Cliff Harris may no longer be producing big hits like he did when roaming the Cowboys' secondary in the 1970s, but that doesn't mean he's not still making an impact. At age 69, he's as active as ever.
"It's just amazing," he said of his life today. "I'm really thankful to be as healthy as I am."
Which truly is a blessing, considering the punishing blows he delivered during a decade-long career that saw him win two Super Bowls, garner three All-Pro honors and earn six straight trips to the Pro Bowl. He was named to the Pro Football Hall of Fame's All-Decade Team for the 1970s and was inducted into the Cowboys' prestigious Ring of Honor in 2004.
That greatness now, though, is reflected through his work in the community. This Monday, June 18, he will be on hand to host his annual Cliff Harris JDRF Reunion Golf Classic. The annual event that benefits the Juvenile Diabetes Research Foundation is one that is dear to his heart.
"JDRF is focused on type 1 diabetes," Harris said. "My dad was a type 1 diabetic. He was a fighter pilot in World War II, and he was going to be a jet test pilot. But they gave him a physical before they went to jet pilot training school and found out he had diabetes. It completely washed him out of flying in the Air Force.
"He didn't live his dream, but I had the chance to live mine."
Harris has held his golf tournament in Dallas for the past 25 years, the last several spent in association with JDRF. It's a chance for he and his former teammates to not only meet and greet with the fans, but also spend time and reminisce with each other.
This year's sold-out event, which will be held at the Dallas Athletic Club, will also honor the 40th anniversary of the Cowboys' trip to Super Bowl XIII, where they lost to the Pittsburgh Steelers. Taking part in the festivities will be former Hall of Fame quarterback and current Fox NFL studio host Terry Bradshaw.
"We've raised a lot of money through the years," said Harris. "(The JDRF) is a really good organization. People are so dedicated to it, committed. I'm glad that I'm a part of it. It means a lot to me."
As do his roots in Arkansas. Harris primarily grew up in Hot Springs, but graduated from Des Arc High School. He then accepted the only college scholarship that was offered – to tiny Ouachita Baptist in Arkadelphia. Switched from quarterback to defensive back, his standout defensive play caught the eye of Gil Brandt and the Cowboys.
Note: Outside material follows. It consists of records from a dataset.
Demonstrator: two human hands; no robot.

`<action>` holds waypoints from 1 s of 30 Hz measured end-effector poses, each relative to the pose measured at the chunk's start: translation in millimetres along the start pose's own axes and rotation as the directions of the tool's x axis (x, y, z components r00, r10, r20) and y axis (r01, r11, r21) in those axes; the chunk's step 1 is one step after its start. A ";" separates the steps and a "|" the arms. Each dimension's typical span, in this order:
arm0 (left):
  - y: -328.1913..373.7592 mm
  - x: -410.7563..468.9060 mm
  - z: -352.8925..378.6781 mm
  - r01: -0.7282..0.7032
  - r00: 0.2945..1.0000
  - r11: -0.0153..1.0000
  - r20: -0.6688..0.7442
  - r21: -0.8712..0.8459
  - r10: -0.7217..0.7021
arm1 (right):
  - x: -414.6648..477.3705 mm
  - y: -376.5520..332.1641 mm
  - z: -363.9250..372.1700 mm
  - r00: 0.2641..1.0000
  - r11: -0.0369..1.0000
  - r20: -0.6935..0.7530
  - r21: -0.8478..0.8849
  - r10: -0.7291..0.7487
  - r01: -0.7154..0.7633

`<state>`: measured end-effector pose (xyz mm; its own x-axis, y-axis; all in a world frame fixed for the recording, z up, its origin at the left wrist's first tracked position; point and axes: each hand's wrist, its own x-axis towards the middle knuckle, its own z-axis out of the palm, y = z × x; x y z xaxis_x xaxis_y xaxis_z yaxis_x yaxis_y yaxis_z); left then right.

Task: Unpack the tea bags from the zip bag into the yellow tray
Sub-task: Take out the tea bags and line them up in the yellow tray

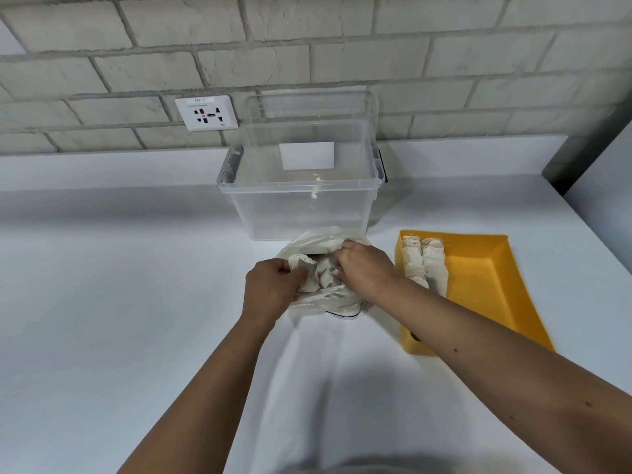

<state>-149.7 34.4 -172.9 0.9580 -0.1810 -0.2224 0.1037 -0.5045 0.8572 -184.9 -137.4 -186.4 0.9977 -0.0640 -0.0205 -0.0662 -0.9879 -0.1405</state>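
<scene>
A clear plastic zip bag [337, 300] lies crumpled on the white worktop [119, 268], just in front of a large transparent plastic storage box [301, 200] and beside the left wall of a yellow rectangular plastic tray [485, 278]. Inside the zip bag sits a loose heap of pale paper tea bags [323, 273], bunched between the two hands. The left hand [270, 289] is at the bag's left side, and its grip is closed round the crinkled plastic, with a tea bag bulging just above the knuckles. The right hand [366, 271] comes in from the tray side with its fingers curled down into the bag's opening. Its grip is narrow and closed on the tea bags there, though the fingertips are hidden among them. Two neat rows of tea bags [425, 265] already lie in the tray, packed against its left wall at the far end, while the rest of its floor is bare yellow. The right forearm crosses over the tray's near left corner. The storage box holds a white rectangular label on its far wall. Behind it rises a pale grey brick wall [307, 39] with a white socket plate [207, 112] to the left of the box.
</scene>
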 end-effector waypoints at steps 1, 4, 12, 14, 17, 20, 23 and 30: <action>0.3 -0.7 0.4 -0.004 1.000 1.000 0.003 0.014 0.004 | 1.3 -2.4 2.0 1.000 1.000 0.008 -0.027 0.017 -0.017; 0.5 -1.2 0.9 0.014 1.000 1.000 0.022 0.001 -0.014 | 6.2 -6.4 7.4 0.997 0.996 0.002 -0.056 0.076 -0.076; -1.7 -0.6 -1.8 0.063 0.997 0.997 0.053 -0.053 -0.060 | 1.2 5.4 -5.2 0.985 0.928 -0.036 0.342 0.169 -0.147; -1.7 -0.7 -2.2 0.065 0.996 0.996 0.058 -0.061 -0.062 | -5.2 8.5 -19.3 0.971 0.798 -0.020 0.573 0.240 -0.185; -0.8 -0.5 -0.4 0.083 0.995 0.991 0.071 -0.101 -0.076 | -16.3 6.8 -35.4 0.954 0.594 0.134 0.757 0.267 -0.273; 1.9 -2.3 2.2 0.034 0.998 0.994 0.051 -0.105 -0.029 | -21.5 4.9 -46.1 0.926 0.481 0.254 0.798 0.279 -0.364; 4.0 -4.1 5.2 -0.047 0.997 0.990 0.048 -0.132 0.054 | -21.5 0.8 -52.5 0.888 0.327 0.388 0.829 0.247 -0.453; 7.5 -8.8 5.3 0.044 0.990 0.977 0.142 -0.211 -0.014 | -19.0 -7.8 -47.2 0.917 0.277 0.318 0.883 0.241 -0.379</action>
<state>-158.8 27.7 -166.9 0.9088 -0.2922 -0.2978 0.1996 -0.3224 0.9253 -202.8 -135.2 -138.2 0.8951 -0.2519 -0.3679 -0.4069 -0.1239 -0.9050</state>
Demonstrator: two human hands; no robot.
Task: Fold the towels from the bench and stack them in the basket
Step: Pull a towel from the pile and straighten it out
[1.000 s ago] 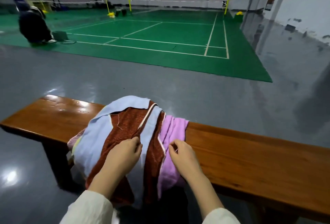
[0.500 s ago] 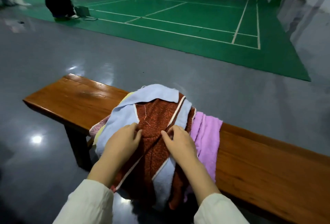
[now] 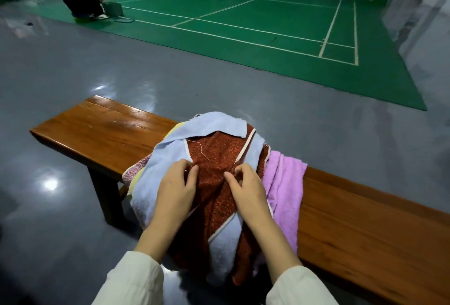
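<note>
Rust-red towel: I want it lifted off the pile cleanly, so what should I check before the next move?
1. The left hand pinches the rust-red towel: ok.
2. The right hand pinches it too: ok.
3. Towel free of the pile: not ok, the light blue towel laps over it.
4. The purple towel clear of both grips: ok.
5. Bare bench for folding: ok.
6. The basket at hand: cannot tell, not in view.
</note>
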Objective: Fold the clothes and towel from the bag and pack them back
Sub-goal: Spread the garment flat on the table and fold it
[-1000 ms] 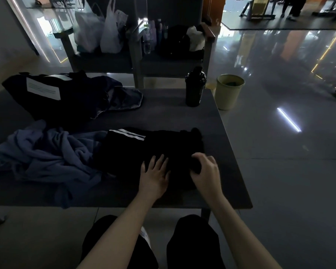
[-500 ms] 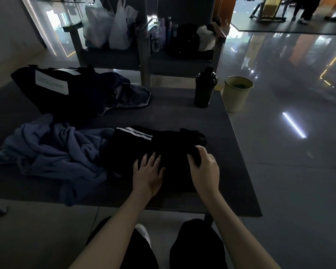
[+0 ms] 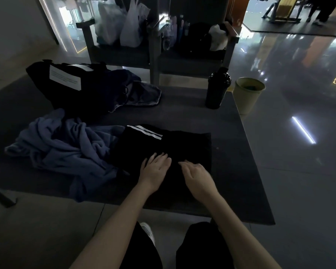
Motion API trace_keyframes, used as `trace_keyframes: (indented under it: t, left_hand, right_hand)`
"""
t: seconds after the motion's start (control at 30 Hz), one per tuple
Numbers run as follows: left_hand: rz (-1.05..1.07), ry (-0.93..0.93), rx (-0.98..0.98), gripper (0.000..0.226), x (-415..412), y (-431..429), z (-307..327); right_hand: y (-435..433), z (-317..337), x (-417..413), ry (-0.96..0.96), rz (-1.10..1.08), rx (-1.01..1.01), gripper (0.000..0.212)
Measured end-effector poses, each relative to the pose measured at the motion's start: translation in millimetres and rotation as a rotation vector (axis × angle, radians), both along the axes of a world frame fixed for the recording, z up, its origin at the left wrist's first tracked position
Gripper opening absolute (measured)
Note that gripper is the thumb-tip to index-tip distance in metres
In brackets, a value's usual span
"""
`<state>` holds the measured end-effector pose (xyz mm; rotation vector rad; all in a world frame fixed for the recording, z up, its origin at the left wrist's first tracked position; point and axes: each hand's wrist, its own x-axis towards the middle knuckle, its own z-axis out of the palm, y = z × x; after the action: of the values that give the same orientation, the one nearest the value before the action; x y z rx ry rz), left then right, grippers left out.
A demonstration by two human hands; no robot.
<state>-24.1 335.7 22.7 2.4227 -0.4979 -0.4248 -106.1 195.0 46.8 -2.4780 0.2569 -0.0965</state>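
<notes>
Blue towel crumpled just L of black garment, both hands' fingers flat on it, holding nothing.

A dark table carries a black shaker bottle upright near its far right corner. Just past that corner, a pale green bin stands on the glossy floor. Behind the table, a dark bench holds white plastic bags and what may be several bottles.
</notes>
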Motion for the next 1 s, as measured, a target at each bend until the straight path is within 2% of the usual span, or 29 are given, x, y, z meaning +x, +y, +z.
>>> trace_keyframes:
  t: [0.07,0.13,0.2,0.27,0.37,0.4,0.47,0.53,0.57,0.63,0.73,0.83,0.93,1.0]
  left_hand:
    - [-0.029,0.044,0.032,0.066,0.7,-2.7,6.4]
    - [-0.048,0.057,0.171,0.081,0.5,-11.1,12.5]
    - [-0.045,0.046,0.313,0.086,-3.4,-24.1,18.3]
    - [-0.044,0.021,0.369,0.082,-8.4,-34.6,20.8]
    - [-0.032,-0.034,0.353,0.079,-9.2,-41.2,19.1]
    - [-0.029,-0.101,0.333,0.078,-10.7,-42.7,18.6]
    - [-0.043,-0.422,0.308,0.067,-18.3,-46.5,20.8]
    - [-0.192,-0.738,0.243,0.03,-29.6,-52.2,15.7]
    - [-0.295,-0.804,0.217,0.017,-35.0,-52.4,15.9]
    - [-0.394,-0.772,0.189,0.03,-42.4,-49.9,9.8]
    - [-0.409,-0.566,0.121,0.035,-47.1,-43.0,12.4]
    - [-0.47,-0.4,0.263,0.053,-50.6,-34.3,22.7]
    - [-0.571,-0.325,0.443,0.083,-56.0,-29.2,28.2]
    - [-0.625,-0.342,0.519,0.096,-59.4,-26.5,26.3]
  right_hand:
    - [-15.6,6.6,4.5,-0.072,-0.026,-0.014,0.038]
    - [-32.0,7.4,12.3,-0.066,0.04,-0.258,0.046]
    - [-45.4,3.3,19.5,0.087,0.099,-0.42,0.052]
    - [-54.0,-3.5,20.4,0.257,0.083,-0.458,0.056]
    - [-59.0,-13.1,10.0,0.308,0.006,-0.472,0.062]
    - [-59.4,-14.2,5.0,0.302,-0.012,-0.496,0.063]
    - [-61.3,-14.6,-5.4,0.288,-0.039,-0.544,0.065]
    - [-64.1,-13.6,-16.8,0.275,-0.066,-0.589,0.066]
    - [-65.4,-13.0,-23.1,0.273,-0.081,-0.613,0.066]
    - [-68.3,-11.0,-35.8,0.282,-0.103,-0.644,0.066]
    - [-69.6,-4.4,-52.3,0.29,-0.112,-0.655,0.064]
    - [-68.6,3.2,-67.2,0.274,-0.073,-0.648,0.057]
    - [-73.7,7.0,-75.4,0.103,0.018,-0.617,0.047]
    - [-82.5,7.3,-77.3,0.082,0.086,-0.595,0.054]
Signed by Dallas after going undrafted, Harris not only went on to make the team as a rookie, he became a starter during that 1970 season, a role he did not relinquish until his retirement after the 1979 campaign. In between, he helped Dallas reach the playoffs in nine of his 10 years with the club.
That rags-to-riches, coming-from-nowhere spirit still burns strong in Harris today. That's why he helped found and remains the guiding force behind the Cliff Harris Award, which is given each year to the top defensive player in the country representing the Division II, Division III and NAIA levels.
"It's really for these small college guys who don't get the exposure," said Harris. "You just wouldn't believe how talented they are and how few of them get a chance to try out [for the NFL]. I was a lucky guy."
This year's winner, Michael Joseph from the University of Dubuque, is now getting his shot as an undrafted free agent with the Chicago Bears. His hope, of course, is to follow in the footsteps of Harris, who remains the pride and joy of Ouachita. So much so that the school's stadium is named after him.
"I go up there when I can and go to the games," Harris said. "We have a group of my Ouachita teammates that still get together and play golf. It's interesting that our group has hung together for as long as it has."
Ouachita games, however, aren't the only ones Harris attends. He still enjoys heading out to AT&T Stadium to watch his team, the Cowboys. And he's got a good feeling about what lies ahead.
"I like our quarterback," Harris said of Dak Prescott. "I think he's a winner, and I think we're going to win. I think he's going to take the team to a championship. Dak is something. He's got that uniqueness that pushes a team to win.
"And Zeke (Ezekiel Elliott) is just incredible. He has that kind of explosive ability and speed and agility to break the long runs. I think he and Dak can make it happen."
Until then, Harris will continue to stay busy, not just through his community activities but also in keeping up with his wife, Karen, their six children and their seven grandchildren. There's a reason why he rose from Ouachita to become one of the greatest to ever wear the Star. And that relentless drive shows no signs of slowing down.
"It's a fun time in our lives," Harris said. "It really is."